Tradeoffs

The SAFE Blueprint is intended to lay out an architecture that implements a secure and functional network. As with any operating arrangement in which two sets of goals do not align (such as politics), compromises must generally be made to get anything actually done. You might see a graph like the one in Figure 4.2 in any book about implementing security; it helps you visualize where and when to make the compromises. (The SAFE Blueprint has design alternatives available to help you frame the compromises.)

The more you increase your security protection, the more it will cost you, and the costs increase at an increasing rate because the cost of more sophisticated protection increases rapidly . At the same time, as you increase your security protection, the cost of failure declines, though at a decreasing rate (because the protections become more problem-specific and thus have a narrower applicability across the spectrum of remaining issues).
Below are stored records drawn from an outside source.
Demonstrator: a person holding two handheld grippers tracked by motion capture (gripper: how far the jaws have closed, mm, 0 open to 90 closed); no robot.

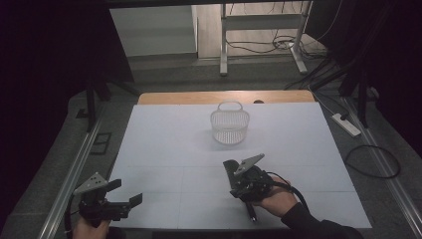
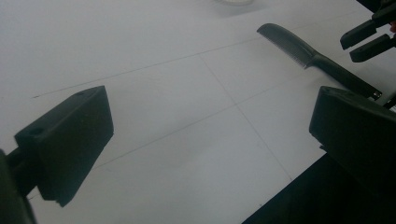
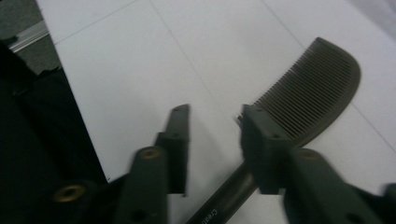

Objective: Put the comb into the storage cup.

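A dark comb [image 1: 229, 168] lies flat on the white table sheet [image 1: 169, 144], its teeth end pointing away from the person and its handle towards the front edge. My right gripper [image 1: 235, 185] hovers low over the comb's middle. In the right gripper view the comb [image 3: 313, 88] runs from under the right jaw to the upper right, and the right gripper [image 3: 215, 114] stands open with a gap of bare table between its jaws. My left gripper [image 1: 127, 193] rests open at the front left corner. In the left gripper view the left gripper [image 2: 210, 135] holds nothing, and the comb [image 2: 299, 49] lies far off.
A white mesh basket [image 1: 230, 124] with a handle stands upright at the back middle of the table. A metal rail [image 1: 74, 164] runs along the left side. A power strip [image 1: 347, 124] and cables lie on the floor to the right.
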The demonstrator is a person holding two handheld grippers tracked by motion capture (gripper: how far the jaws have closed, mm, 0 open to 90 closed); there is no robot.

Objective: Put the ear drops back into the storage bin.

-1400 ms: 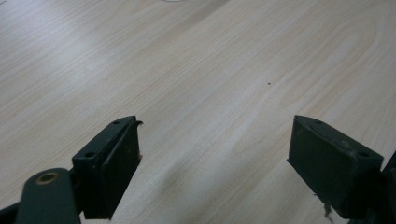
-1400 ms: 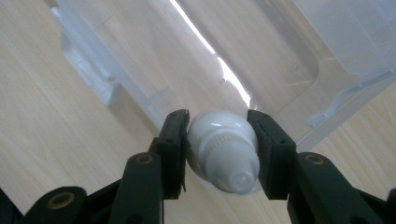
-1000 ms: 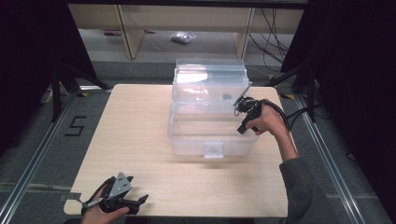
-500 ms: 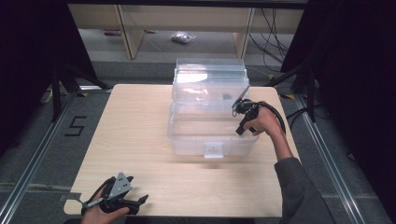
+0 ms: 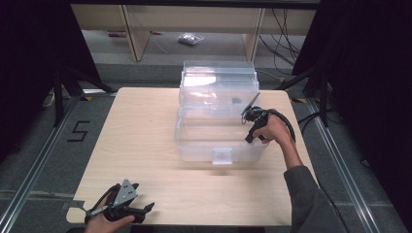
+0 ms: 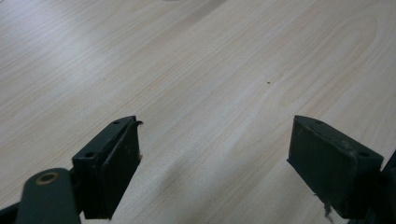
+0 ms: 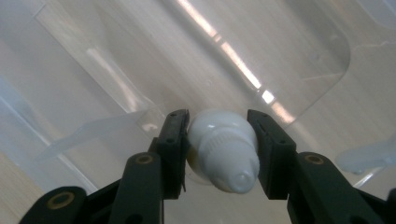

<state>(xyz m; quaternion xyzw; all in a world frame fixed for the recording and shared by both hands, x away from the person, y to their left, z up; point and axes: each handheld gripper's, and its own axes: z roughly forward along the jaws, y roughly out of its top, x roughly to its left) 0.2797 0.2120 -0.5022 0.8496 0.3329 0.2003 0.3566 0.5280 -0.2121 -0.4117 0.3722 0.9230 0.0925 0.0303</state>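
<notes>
A clear plastic box (image 5: 190,145) stands open on the wooden table (image 5: 141,131), its lid (image 5: 218,80) raised at the back. Over the box's right side my right gripper (image 5: 248,132) points down into it. In the right gripper view this gripper (image 7: 218,122) is shut on a small white rounded bottle (image 7: 225,151), with the box's clear floor behind it. At the table's front left corner rests my left gripper (image 5: 145,209). It stands open (image 6: 214,127) over bare wood, nothing between its fingers.
Open wood lies left of and in front of the box. The table's front edge runs just below the left gripper. Shelving legs (image 5: 131,34) and a small bag (image 5: 189,39) are on the floor beyond the table. Cables (image 5: 286,34) hang at the back right.
The right hand has edged slightly left and lower into the box with the white bottle held. The left gripper has not moved.
</notes>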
As you progress in applying the SAFE Blueprint to a network, the principles behind Figure 4.2 will be one of your guides. Many security exposures could be corrected, but some will not be financially feasible . With no security protection in place, so many possible points of failure exist that the cost is very high. At the same time, many security improvements are not expensive to implement, although some improvements (such as a stronger password policy) lead to human inconvenience and higher indirect costs.

The net result is that you will reach a point at which the cost of the security improvement exceeds the savings from reduced security failure cost. There is no business reason to go furtherand SAFE recognizes that the network and its security are subject to business analysis, just like any other organizational expense.